Действительно, христианская жизнь, ставшая столь великим новшеством в нравственном мире, определяется идеей Бога, объективно данной в личности Иисуса Христа, субъективно воспринятой, принятой и реализованной в непосредственном сознании нашего единения с Богом через Иисуса Христа. Без этого единства никто не является христианином. Ибо никто не христианин, если не знает отношения единства, которое Иисус Христос устанавливает между конечным и бесконечным бытием. И в этом смысле Иисус Христос – не только величайший из метафизиков, но и самый смелый и плодотворный: все этические силы, столь ярко проявившиеся в явлении христианства, в его славных и спасительных завоеваниях, исходят из этого великого факта, из божественного факта, явленного в Его личности и через Него, через излитый Им Божественный Дух, отражающегося в человечестве с момента Его пришествия.

Принцип христианства – потусторонний; само христианство таково. Святой Павел и святой Иоанн, поднявшие христианский догмат в сферу спекулятивного, не дали примера, а лишь последовали за своим Учителем. Первый, не рекомендуя истинную философию (что было бы излишним и неуместным в устах апостола), осудил ложную, что входило в его миссию. Он проявлял своего рода усердие в беседах с философами. Если он порицал ложное знание, то его речь в Афинах, дающая космологическое доказательство бытия Бога, прекрасно выражает его мысль об истинной науке. Его сделали не только метафизиком, но и своего рода вольнодумцем, основателем свободного исследования. Он об этом не говорит. «Все испытывайте, хорошего держитесь» (1 Фес. 5:21) – но это не имеет ничего общего с так называемым принципом свободного исследования, который никогда не был принципом ни одной позитивной религии, ни какой-либо Церкви.

Святой Павел знал религиозную философию своего времени и своего народа; он знал, в частности, философию секты, которая полагала, что воспитала его для своих целей; но он вовсе не был школьным философом. Святой Иоанн – тоже. Однако его возвышенный гений легко оперировал идеями и языком высочайшей спекуляции. Начало его Евангелия показывает, что он знал религиозную философию своего народа и то, что мы называем предшественниками гностицизма. Он стремился дать истинную теорию Логоса и представить – через исправление и отвержение ошибок – ту точку зрения, под которой следует рассматривать Сына Божьего в Его отношениях с Вечным, в Его великих деяниях, в Его роли в творении мира и в просвещении человечества, за которым последовало его освящение, именуемое искуплением и бывшее причиной воплощения.

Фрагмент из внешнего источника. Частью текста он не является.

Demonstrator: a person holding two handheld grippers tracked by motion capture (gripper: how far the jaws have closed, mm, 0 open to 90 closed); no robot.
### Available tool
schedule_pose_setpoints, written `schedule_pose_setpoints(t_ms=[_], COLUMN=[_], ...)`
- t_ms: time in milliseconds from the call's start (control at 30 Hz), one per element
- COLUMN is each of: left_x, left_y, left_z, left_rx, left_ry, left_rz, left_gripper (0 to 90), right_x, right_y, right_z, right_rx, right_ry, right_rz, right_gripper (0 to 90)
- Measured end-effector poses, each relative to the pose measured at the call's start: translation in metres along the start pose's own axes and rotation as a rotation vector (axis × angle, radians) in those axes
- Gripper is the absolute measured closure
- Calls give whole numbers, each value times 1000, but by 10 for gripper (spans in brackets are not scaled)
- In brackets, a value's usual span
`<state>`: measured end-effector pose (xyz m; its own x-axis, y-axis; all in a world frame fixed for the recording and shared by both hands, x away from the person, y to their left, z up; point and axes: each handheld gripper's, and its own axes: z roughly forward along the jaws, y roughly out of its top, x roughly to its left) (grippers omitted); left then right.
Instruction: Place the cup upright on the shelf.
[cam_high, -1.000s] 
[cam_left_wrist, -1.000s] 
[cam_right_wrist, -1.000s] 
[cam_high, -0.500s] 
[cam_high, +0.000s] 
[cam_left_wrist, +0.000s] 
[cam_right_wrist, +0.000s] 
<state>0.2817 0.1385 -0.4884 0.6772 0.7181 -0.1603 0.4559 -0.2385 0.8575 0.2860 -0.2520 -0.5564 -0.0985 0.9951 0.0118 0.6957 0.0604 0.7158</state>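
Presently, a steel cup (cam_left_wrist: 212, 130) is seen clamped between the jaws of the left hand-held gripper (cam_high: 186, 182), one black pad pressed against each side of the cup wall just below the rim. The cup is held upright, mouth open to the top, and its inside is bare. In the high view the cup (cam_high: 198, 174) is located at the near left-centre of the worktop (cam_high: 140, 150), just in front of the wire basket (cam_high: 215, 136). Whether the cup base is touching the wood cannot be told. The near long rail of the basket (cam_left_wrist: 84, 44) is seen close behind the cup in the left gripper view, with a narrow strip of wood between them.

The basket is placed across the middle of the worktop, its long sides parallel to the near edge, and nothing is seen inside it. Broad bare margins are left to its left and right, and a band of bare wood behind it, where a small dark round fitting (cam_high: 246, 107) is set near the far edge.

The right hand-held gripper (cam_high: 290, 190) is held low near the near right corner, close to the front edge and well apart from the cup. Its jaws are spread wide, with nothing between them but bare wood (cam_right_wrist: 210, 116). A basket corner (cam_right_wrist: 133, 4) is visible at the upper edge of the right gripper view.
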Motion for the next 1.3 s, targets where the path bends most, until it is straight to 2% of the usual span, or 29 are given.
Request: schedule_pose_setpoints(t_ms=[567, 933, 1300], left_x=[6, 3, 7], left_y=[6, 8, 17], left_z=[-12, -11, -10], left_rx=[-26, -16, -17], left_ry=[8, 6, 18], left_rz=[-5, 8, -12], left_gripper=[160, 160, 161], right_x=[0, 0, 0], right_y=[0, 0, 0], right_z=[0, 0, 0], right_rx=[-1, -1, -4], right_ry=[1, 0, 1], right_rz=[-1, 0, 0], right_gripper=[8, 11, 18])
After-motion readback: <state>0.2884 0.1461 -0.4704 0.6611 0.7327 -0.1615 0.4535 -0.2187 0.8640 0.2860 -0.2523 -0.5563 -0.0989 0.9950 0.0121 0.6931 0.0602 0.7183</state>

Среди преемников двух апостолов особенно выделяются двое, шедших этим путем: святой Игнатий и святой Поликарп. Иустин Мученик и святой Климент Александрийский пошли еще дальше, как и Ориген, ученик философа и создатель александрийской догматики. Святой Василий, воспитанный в Афинах, полон философии, как и Григорий Нисский и Немесий Эмесский, сохранивший для нас любопытную беседу Аммония Саккаса.

Псевдо-Дионисий Ареопагит в своей доктрине представляет, наконец, тесный союз религии и философии.

Тот же союз существовал и на Западе. Он составляет великое украшение сочинений святого Августина. Он встречается и у Клавдиана Мамертского. Оба эти учителя, объясняя прекрасные тексты святого Иоанна и святого Павла, вдохновлялись прекрасными текстами Платона и Филона. Все знают ученость, возвышенность, платонический стиль и пристрастия святого Августина. Клавдиан, возможно, даже более открыто, чем он, исповедовал христианизированный платонизм. В своем трактате «О состоянии души» он говорит очень просто: «Я часто цитирую в качестве авторитета Платона, главного из всех философов, ибо я побежден восхищением». Он считает себя вправе цитировать и других: Архита, Филолая и особенно Порфирия, которые для него также – люди, озаренные лучами истины, «luminе veritatis afflati».